Rautavaara has been often judged unfairly for his extremes in the use of tonality and that it suposedly limits his expression as an artist. If anyone knows anything about the arts in general, the fact is that one must look beyond the notes, the brush strokes, the scrapes and see the overall picture these little things present as a whole work. Rautavaara proves this case very well with this opera.
As is common in his operas, Rautavaara, who writes his own Libretti, explores the personalities of his lead characters as part of the story through great big monologues. This technique is nothing new in opera. Richard Wagner uses this to a T in all of his works. But unlike Wagner, Rautavaara is able to make the story delvelop at the same time. It doesn't just sit like rock in order to show off the ability of the singer, but rather, the story flows as we learn more about the characters and their developing predicament. Add to this, the great music which works exactly in the same way, and you've got yourself a masterpiece!
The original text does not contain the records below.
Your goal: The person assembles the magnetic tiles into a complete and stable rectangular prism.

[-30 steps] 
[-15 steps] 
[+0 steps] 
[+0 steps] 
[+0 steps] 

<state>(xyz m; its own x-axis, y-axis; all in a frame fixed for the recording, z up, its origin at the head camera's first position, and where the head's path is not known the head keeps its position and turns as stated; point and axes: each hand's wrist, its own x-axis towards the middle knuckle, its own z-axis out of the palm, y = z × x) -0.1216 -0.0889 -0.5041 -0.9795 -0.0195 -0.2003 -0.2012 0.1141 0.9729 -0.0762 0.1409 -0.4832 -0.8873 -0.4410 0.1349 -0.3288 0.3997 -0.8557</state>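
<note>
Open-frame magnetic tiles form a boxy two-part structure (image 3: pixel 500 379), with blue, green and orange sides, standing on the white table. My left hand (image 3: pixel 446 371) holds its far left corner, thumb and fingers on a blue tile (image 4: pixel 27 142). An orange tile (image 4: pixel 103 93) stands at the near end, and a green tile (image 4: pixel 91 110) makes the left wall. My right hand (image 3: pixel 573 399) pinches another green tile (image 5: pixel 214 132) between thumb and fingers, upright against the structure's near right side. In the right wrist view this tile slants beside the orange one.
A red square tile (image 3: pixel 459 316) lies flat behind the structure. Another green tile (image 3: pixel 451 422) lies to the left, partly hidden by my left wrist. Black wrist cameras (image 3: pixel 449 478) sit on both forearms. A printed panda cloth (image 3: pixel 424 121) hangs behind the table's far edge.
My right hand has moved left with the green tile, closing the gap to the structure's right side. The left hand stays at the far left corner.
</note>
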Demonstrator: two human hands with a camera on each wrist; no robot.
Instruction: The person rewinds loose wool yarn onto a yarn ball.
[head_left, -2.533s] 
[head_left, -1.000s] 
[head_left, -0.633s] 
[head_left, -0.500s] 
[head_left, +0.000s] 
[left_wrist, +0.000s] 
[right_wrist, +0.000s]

The part of Rasputin was written for the great bass Matti Salminen, who at age 60 has not diminished in vocal quality whatsoever. Given his overall great voice and his unique way of attacking great high notes at key moments throughout, Salminen is simply the best bass singer around today. Other great singers in this opera include the Mezzo Lilli Paasikivi as the Czarina Alexandra and the Baritone Jorma Hynninen as Czar Nicholas. Both of whom give great performances as the troubled couple dealing with a hardship of a soon to be communist Russia.
As you can tell, I love this work very much. May it have the same life as the classics!"